→ **Assignment**:
Return exactly the span of lines in the following data that opens with the line containing "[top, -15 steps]" and closes with the line containing "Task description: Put". Include nothing else.

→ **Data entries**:

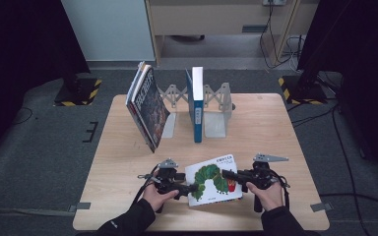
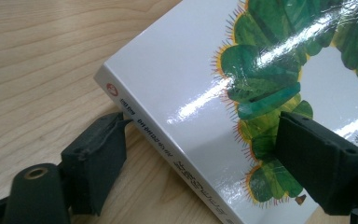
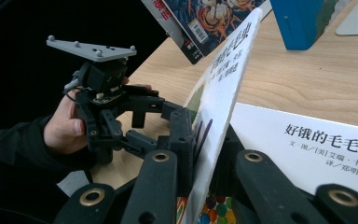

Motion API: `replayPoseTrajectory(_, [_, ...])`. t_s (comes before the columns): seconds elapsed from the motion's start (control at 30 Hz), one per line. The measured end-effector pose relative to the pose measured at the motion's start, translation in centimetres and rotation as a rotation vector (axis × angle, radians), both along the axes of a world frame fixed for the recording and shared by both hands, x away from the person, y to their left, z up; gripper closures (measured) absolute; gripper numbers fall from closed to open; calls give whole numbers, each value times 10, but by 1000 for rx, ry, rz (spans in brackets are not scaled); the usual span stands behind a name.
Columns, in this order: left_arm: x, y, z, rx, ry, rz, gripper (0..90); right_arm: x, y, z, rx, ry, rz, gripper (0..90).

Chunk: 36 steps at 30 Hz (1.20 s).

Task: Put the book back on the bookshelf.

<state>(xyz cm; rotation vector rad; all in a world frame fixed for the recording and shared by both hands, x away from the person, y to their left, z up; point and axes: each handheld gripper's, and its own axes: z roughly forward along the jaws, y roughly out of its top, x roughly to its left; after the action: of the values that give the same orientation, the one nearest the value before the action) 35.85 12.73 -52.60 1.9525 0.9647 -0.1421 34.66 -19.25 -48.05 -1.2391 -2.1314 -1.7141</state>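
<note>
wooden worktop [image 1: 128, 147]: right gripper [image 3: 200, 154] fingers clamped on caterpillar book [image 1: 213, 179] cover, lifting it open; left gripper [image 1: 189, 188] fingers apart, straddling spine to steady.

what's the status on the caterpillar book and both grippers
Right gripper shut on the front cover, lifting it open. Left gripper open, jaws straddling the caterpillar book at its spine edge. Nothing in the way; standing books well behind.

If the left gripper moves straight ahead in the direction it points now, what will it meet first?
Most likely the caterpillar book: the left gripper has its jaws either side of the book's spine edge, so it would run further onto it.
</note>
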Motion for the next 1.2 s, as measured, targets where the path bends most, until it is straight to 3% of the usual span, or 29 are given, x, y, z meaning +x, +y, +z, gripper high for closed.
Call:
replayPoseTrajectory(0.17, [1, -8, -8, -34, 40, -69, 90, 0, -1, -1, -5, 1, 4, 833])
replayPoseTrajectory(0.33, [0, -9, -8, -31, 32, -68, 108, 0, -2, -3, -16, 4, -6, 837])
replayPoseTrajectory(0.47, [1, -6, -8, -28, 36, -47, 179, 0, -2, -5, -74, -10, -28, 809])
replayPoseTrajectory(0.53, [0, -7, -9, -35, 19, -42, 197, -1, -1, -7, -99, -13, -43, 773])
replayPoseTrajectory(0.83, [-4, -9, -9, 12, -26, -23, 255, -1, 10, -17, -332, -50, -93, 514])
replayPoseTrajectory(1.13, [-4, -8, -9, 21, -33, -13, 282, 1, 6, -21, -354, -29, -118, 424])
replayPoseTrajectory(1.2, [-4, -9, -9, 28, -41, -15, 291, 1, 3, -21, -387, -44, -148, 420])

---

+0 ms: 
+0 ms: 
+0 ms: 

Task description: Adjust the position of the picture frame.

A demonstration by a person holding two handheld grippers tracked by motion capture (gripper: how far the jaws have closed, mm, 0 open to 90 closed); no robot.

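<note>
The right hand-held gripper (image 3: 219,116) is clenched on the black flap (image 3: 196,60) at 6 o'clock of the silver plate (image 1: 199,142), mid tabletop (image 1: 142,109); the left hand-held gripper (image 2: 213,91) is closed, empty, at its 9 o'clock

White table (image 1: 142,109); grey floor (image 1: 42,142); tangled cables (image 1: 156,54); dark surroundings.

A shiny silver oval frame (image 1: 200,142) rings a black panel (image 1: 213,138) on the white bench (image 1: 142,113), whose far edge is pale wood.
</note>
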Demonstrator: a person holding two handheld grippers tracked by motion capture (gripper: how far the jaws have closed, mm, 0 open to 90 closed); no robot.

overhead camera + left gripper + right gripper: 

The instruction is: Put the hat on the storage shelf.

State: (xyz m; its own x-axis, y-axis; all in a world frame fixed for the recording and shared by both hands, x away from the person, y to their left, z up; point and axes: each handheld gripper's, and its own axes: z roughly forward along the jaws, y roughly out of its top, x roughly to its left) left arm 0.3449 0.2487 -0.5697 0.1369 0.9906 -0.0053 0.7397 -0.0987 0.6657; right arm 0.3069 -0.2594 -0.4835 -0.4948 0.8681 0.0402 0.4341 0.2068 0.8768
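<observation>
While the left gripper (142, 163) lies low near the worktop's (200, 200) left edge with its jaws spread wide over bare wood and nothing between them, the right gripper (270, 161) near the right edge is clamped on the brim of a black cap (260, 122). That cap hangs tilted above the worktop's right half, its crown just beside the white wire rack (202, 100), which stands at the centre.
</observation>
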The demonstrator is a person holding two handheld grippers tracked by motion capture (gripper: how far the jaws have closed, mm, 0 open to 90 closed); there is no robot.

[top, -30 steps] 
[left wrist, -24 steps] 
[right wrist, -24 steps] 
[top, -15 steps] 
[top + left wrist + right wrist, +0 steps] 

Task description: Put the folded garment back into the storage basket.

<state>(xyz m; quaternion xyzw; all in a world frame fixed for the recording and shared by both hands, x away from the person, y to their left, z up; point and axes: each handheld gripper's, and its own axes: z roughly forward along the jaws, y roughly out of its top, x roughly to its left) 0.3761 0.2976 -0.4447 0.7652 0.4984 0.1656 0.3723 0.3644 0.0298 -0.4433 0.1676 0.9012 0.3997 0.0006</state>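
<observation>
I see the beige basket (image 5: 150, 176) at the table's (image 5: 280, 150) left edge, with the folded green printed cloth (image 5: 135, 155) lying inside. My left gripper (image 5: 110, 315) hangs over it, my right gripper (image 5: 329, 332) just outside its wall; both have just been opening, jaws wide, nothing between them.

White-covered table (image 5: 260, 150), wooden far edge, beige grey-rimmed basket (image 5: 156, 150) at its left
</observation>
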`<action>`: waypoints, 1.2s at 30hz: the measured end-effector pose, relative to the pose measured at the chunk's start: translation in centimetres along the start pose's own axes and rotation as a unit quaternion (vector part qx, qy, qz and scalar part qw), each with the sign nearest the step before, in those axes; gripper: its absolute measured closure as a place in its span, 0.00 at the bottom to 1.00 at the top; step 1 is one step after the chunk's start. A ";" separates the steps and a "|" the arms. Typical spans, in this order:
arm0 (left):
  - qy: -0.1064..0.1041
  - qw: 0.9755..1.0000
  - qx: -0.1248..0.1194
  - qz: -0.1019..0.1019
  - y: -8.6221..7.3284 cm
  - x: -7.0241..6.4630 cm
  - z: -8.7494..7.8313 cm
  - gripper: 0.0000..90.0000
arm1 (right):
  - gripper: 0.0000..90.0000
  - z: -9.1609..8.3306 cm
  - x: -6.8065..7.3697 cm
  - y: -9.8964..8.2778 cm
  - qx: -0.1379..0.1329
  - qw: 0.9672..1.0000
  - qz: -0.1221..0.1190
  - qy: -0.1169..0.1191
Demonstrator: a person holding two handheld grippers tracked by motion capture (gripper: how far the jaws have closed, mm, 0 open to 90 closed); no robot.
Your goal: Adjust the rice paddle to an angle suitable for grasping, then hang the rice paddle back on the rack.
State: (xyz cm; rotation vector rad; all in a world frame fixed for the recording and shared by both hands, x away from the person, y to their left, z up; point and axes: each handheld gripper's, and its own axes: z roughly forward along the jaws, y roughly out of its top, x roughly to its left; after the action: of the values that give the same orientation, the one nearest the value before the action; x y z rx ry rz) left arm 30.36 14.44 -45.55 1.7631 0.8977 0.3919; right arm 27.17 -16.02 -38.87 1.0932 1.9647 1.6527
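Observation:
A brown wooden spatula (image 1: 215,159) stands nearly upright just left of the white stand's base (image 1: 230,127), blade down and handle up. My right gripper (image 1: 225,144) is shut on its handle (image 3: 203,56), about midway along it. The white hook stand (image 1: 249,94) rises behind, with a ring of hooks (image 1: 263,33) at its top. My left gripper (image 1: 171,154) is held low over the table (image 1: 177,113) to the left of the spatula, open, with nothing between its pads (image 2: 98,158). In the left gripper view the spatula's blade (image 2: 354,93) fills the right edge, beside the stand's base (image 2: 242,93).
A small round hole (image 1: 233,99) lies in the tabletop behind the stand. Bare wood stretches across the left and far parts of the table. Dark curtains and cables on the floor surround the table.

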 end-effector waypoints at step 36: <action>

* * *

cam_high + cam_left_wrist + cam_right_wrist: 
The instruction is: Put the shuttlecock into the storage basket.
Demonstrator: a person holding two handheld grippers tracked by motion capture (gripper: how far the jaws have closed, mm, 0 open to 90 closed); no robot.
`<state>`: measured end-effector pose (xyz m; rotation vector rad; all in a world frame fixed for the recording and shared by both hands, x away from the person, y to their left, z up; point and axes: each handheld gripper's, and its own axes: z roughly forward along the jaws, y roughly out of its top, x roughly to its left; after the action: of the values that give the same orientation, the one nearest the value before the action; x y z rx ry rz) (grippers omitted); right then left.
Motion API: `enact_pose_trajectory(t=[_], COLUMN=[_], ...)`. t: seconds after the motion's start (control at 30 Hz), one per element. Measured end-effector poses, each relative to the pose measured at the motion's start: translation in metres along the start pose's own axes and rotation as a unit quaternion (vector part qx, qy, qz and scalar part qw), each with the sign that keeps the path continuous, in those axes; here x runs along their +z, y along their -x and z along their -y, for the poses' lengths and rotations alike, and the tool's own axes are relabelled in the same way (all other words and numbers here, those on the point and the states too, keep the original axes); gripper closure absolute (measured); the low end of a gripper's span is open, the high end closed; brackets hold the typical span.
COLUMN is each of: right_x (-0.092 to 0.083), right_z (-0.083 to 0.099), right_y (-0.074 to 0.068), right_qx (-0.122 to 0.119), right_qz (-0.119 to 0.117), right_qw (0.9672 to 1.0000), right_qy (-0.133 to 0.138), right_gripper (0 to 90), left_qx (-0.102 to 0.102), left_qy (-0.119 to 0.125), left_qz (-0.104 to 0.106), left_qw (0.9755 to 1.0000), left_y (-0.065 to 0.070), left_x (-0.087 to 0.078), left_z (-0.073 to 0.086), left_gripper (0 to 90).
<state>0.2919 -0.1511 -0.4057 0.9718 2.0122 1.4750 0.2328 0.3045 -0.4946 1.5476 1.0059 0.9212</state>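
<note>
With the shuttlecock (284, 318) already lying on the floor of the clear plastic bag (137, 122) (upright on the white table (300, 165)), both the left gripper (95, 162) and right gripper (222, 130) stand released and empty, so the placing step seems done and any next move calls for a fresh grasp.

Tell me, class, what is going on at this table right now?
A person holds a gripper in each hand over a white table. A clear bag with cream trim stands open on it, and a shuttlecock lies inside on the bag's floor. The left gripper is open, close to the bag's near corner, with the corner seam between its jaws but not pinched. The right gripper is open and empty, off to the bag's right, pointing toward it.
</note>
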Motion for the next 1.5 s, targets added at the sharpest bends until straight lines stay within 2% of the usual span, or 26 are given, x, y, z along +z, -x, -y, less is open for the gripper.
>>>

→ **Written answer**:
[top, -15 steps] 
[top + left wrist + right wrist, +0 steps] 

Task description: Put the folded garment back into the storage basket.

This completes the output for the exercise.